# Male/Female Branding



## The Efficacious Gentleman (Jan 6, 2014)

So I have two brands - The Efficacious Gentleman for man stuff, The Admirable Lady for lady things.  But then there are going to be soaps that cross-over, such as a plain Castile or a Pine Tar.

I think it would be silly to label it up twice, so I'm thinking of putting it in one brand and letting the other gender just deal with it.  I have in mind which way I think will be best, but would appreciate feedback in the form of the poll (if it works!)


----------



## The Efficacious Gentleman (Jan 6, 2014)

I would also point out that I am referring to soaps that are not, for example, branded as female and smell of roses and are a lovely shade of pink, or male branded soap with a manly scent and so on - I'm talking about the gender neutral cross overs, but just the packaging being either male or female.


----------



## Saponista (Jan 6, 2014)

Personally, I would put it under the male brand. Women will buy it whatever packet it's in if it smells nice, but I think men would struggle with the idea of buying something 'girly'.


----------



## jade-15 (Jan 6, 2014)

I agree with Saponista.
I can see the men I know only buying a 'girly' thing if it is a gift for a female.  Although I can't see my partner buying nice soap at all...  that's my department! (Even before I made soap).
GOod luck with your poll.


----------



## grayceworks (Jan 6, 2014)

I agree, either brand it with a unisex or masculine look. I'll buy men's cologne, clothes, jewelry, whatever, if I like the way the item looks or smells, regardless of the label.  but most men would not buy things branded/labelled as feminine for themselves, regardless if you couldn't tell the difference once the label is off.


----------



## MzMolly65 (Jan 6, 2014)

^^ I agree with Grayceworks .. 

I also think your poll might be a bit biased because I *suspect* (not 100% sure) the majority of the soapers here are women.  You need a more gender equal poll vote to get a proper answer.


----------



## The Efficacious Gentleman (Jan 6, 2014)

MzMolly65 said:


> .........I also think your poll might be a bit biased because I *suspect* (not 100% sure) the majority of the soapers here are women.  You need a more gender equal poll vote to get a proper answer.

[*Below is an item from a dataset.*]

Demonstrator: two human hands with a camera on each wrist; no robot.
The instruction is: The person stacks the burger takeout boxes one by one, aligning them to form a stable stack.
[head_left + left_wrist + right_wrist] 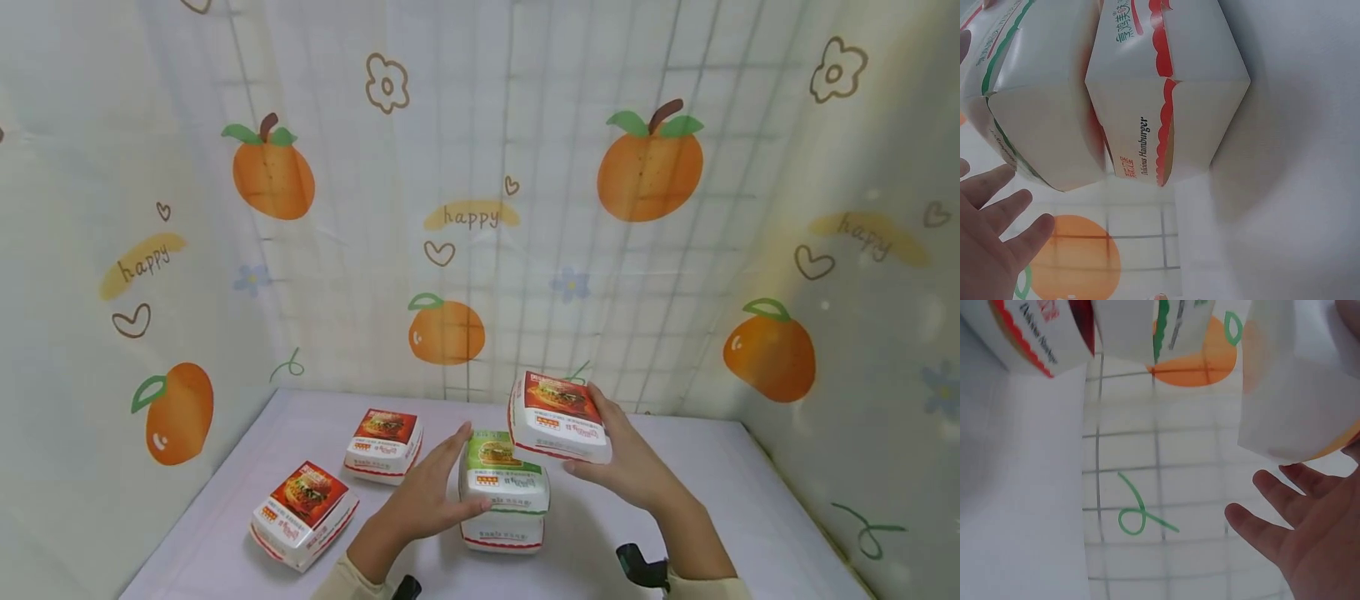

I was also thinking that, which is why I split out the male and female options - I won't get too many in the "I'm a male" sections, but I can still see the %. 

I do think that it is going the way I thought it would, though.


----------



## TVivian (Jan 6, 2014)

Call it "The Androgynous duo" or "couple" or .. Well you get the picture


----------



## AtraGarden (Jan 6, 2014)

It's like men buying a women shampoo or women buying men's. The shampoo will definetely do the job on both gender except the girly smell on men hair. These products have to make their target audience happy, this is what matters. As far as products that are you say in between should go to women section cause they shop way more than men. On the other hand, if the product does not have any scent should go to men section. 

Women should be given priority on this. I have never heard someone saying ''Gentelman first'' 


Scented to women section and unscented to men section. It would also be great to note that there are a lot of people who are sensitive to scents.


----------



## cmzaha (Jan 6, 2014)

To me gender branding with soaps, etc is a tough one. I have several men that purchase pink plumeria and plumeria hardwood that is also pink for themselves. I do have what one would think of as mens soap fo's that a lot of women purchase for themselves. For online sales I suppose it is suitable to brand gender, but outdoor market sales not really. Outdoor markets are a great way to gauge sales of items. You would be suprised how many men like lavender and other florals. Just sold a man a rose that has a touch of woodiness for himself. Pink soap! He did not care about the color only fragrance


----------



## eyeroll (Jan 6, 2014)

Another woman voting for packaging them under the male line (though I like the idea of having a unisex line. Truth be told, I'd be more likely to purchase from a seller who didn't have a specifically "male" or "female" line - so I may not really be your target market.)


----------



## Soapy J (Jan 6, 2014)

eyeroll said:


> Another woman voting for packaging them under the male line (though I like the idea of having a unisex line. Truth be told, I'd be more likely to purchase from a seller who didn't have a specifically "male" or "female" line - so I may not really be your target market.)


 
Not sure if I'm the only man to respond to this yet but I'd have to agree with the above. I don't necessarily gravitate towards male only products but tend towards items marketed for neither male or female and on their quality and purpose. If I had to pick a side however I'd say the male brand though. My wife will buy male products if they're better than what is marketed towards her.


----------